Muttering his wayward fancies he would rove;

  Now drooping, woeful wan,

  like one forlorn, Or crazed with care,

  or cross'd in hopeless love.

  Carl shook his head in disbelief. “The poem’s three hundred years old,” Grace groaned. “These kids are into MP3 players, Britney Spears and gangster rap. Old English isn’t exactly their cup of tea. ”

  A college girl at the next table pulled a new sweater from a bag and showed it to her friends. The sweater was knitted from a bulky, moss-colored yarn. Grace had seen similar designs in the upscale boutiques on Newbury Street in Boston. Imported from Ireland, you couldn’t touch them for under two hundred dollars. “I’m copying a verse from Gray’s Elegy on the blackboard. When I turn around, a girl in the front row is picking her nose. I’m explaining the subtleties of Gray’s Elegy and this ditsy girl with braces and a training bra is balancing a moist bugger on the tip of her finger.”

  “So I got this whacky idea,” Grace rushed on, “what if I pilfered some verses from your poem boxes - the haiku by Kotimichi , that amazing Helen Keller quote, some Kahlil Gibran - and taught that instead.”

  “Well, I suppose-”

  “There was a romantic poem by Pablo Neruda,” she cut him short, “something about boundaries merging.”

  Carl lowered his eyes and thought hard. “I love you,” he repeated from memory, “because I know no other way than this. Where I does not exist nor you.”

  “So close,” Grace picked up the next line, “that your hand on my chest is my hand.”

  “So close that your eyes close,” Carl delivered the final verse, “as I fall asleep.”

  Now that the noisy table of college students had paid their bill and left, the waitress began clearing the plates. “Well, I don’t know,” he added thoughtfully. “Neruda might be a little too intense for eighth graders with training bras.”

  He shook his head and began to chuckle as though at some private joke. “You’re asking me, a janitor, for advice.

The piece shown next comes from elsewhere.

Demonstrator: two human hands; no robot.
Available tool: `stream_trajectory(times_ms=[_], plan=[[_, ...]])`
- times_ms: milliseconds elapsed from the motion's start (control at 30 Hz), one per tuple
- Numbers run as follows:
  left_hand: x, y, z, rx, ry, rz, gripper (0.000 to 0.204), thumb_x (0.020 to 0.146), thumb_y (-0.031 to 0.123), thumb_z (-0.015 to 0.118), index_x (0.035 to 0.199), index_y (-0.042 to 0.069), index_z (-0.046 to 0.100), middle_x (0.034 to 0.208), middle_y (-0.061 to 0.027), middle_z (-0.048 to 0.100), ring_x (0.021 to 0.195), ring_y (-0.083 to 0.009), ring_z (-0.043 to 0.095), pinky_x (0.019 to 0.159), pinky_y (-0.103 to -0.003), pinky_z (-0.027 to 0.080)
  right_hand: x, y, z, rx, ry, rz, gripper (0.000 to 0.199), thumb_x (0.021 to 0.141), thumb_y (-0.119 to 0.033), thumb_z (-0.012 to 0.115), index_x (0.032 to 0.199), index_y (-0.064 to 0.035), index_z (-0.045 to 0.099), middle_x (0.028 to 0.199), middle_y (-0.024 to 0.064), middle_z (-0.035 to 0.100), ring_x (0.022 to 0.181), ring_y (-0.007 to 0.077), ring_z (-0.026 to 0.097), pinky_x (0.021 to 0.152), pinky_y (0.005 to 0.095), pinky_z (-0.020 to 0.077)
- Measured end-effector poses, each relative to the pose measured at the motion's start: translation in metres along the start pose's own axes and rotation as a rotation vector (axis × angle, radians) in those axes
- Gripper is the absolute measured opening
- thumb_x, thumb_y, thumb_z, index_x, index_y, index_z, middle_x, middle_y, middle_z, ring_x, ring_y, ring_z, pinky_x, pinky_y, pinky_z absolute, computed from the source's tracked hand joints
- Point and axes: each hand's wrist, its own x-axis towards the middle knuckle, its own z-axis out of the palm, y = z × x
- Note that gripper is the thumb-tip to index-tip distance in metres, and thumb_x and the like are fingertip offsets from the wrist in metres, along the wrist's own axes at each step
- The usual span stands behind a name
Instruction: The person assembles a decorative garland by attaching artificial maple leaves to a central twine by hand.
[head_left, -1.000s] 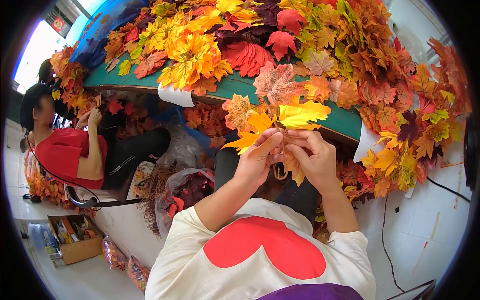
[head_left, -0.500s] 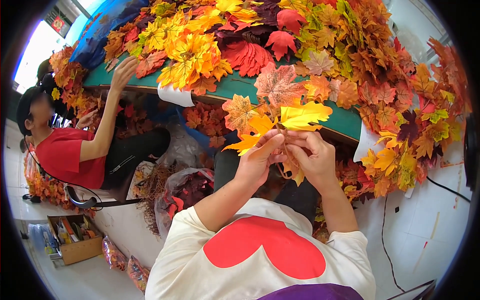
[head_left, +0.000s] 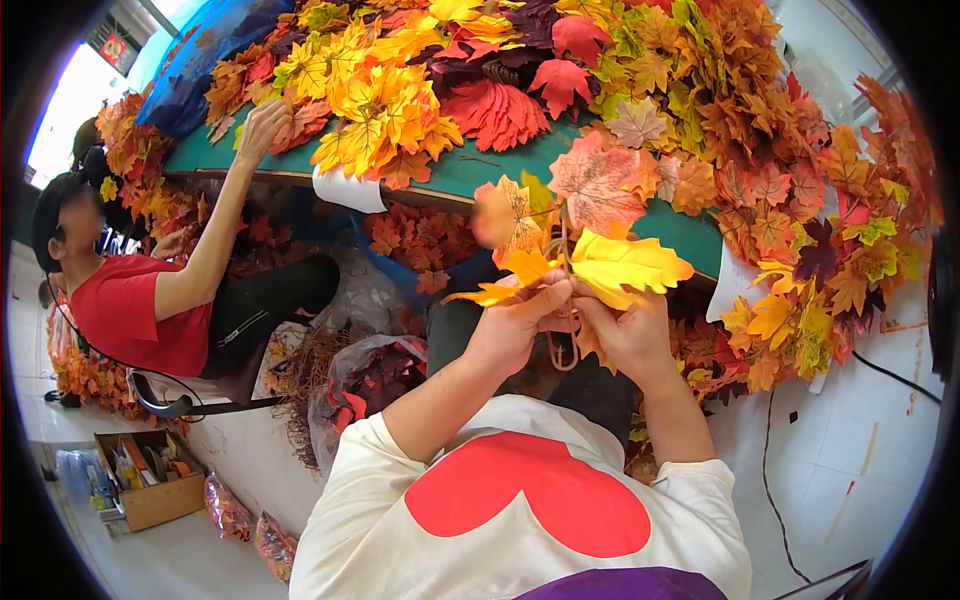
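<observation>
Between my two hands, over my lap at the table's front edge, is a spray of artificial maple leaves. A pinkish-orange leaf point(head_left: 598, 185) points up and a speckled orange leaf point(head_left: 510, 215) leans left. A bright yellow leaf point(head_left: 625, 265) spreads over the fingers of my right hand point(head_left: 632, 335). My left hand point(head_left: 515, 328) pinches the brown stem point(head_left: 563, 350), which curls in a loop below the fingers. The right thumb and fingers are closed at the same stem, touching the left fingertips. Leaves partly cover the fingertips.
The green table point(head_left: 455, 172) bears heaps of yellow leaves point(head_left: 375, 110), red leaves point(head_left: 495, 112) and orange leaves point(head_left: 770, 150). To the left sits a person in a red shirt point(head_left: 125, 305), one hand at the table. A plastic bag point(head_left: 370, 375) of dark red leaves stands beside my left leg.
Both hands have come closer together and slightly lower. The yellow leaf has swung right and down, and the stem loop hangs more plainly in view. The other person's hand has shifted a little.
</observation>
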Motion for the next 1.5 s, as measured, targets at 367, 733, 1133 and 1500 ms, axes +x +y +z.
stream_trajectory(times_ms=[367, 733, 1133, 1500], plan=[[0.001, 0.002, 0.009, -0.042, 0.030, -0.054, 0.014, 0.086, 0.012, 0.057, 0.095, 0.001, 0.056, 0.073, -0.0023, 0.055, 0.064, -0.0114, 0.056, 0.064, -0.024, 0.050, -0.002, 0.006, -0.003, 0.050, -0.036, 0.036, 0.017, 0.077, -0.003, 0.062, 0.094, -0.0016, 0.061, 0.079, 0.0042, 0.063, 0.067, 0.0132, 0.059, 0.057, 0.0256, 0.0464], [0.010, -0.001, 0.000, -0.159, 0.040, -0.046, 0.006, 0.088, 0.009, 0.052, 0.091, 0.004, 0.053, 0.068, -0.0039, 0.057, 0.059, -0.0121, 0.059, 0.058, -0.024, 0.054, 0.006, 0.030, 0.000, 0.412, -0.111, 0.315, 0.026, 0.078, -0.003, 0.063, 0.102, 0.0008, 0.056, 0.099, 0.0044, 0.060, 0.088, 0.0125, 0.058, 0.076, 0.0266, 0.0471], [0.009, -0.017, 0.008, -0.092, 0.026, 0.029, 0.020, 0.090, 0.014, 0.049, 0.107, 0.004, 0.044, 0.089, -0.0068, 0.057, 0.073, -0.0155, 0.061, 0.066, -0.029, 0.054, 0.005, 0.047, 0.020, 0.993, 0.091, 0.419, 0.024, 0.078, -0.001, 0.062, 0.101, -0.0012, 0.053, 0.095, 0.0052, 0.059, 0.083, 0.0110, 0.058, 0.068, 0.0242, 0.0492], [-0.031, -0.010, -0.001, 0.455, -0.134, -0.040, 0.022, 0.087, 0.006, 0.054, 0.108, -0.001, 0.054, 0.093, -0.0047, 0.060, 0.087, -0.0110, 0.058, 0.082, -0.026, 0.047, 0.027, 0.042, 0.001, 0.816, 0.183, 0.379, 0.032, 0.075, 0.000, 0.066, 0.105, 0.0021, 0.055, 0.095, 0.0080, 0.061, 0.083, 0.0173, 0.061, 0.075, 0.0287, 0.0494]])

I’m sure Ed Gray would get a kick out of that.”

  “Ed Gray is a horses ass!” Grace impulsively leaned across the table and kissed him on the lips, a generous, unhurried gesture. “It’s the Neruda poem,” she said by way of explanation. Her chest was heaving with emotion. “I seem to be having a real problem with personal boundaries. Yours and mine.”

  It took Carl a good minute to catch his breath. “I’d kiss you back,” he said softly, “if it wasn’t for the audience.” Several customers, including a busboy and the waitress who was clearing the nearby table, were staring curiously at the couple.

  Whatever else Grace had in mind to say about Gray’s Elegy evaporated with the kiss, flew out the window of the East Side Pancake House on gilded wings. They spoke little during the ride home. Grace could feel her body glowing. When they were a mile from home Carl finally turned to look at her. “Remember when I refinished your classroom floor?” His expression was sober.

  “That was over a year ago.”

  “It still looks good, don’t you think?”

  “Yes, I suppose.”

  “Acrylic doesn’t hold up as well as polyurethane but it’s still a nice product.” He spoke in a flat, distracted monotone. “You were sorting papers and I was moving chairs around washing one portion of the floor at a time.”

  He leaned over and brushed her cheek with a feathery kiss. “That was when I first realized I was in love with you.” Carl said nothing more for the remainder of the ride home.

  ******

  Angie had already gone to bed and was fast asleep when Grace got home. The mail was in the kitchen piled neatly on the counter. A couple of sales flyers from the mall, the telephone bill and a notice for jury duty. On top of the pile was a crumbled potato chip bag. Lays Onion and Sour Cream. Grace found the plastic bad crammed into the mailbox earlier in the day. The word “BICH!’ was scrawled across the front in ink. A gift from the illiterate Dwight Goober. The youth had begun throwing empty Marlboro cigarette wrappers on the front lawn along with soda cans and, most weekends, beer bottles. Not that anyone ever saw him. The debris was manageable. Problem was, Grace couldn’t see where his petty hatefulness was going.

  Grace had a theory. She called it the ‘Theory of Misplaced Altruism’. Watching the Labor Day Telethon with Jerry Louis every September, her heart broke for the poor unfortunates, the children with muscular dystrophy twitching spastically in their high-backed wheelchairs. The courageous parents who devoted their lives to sick children were modern day saints. Grace called in her pledge and said a fervent prayer to the same inscrutable God she ignored through the rest of the year.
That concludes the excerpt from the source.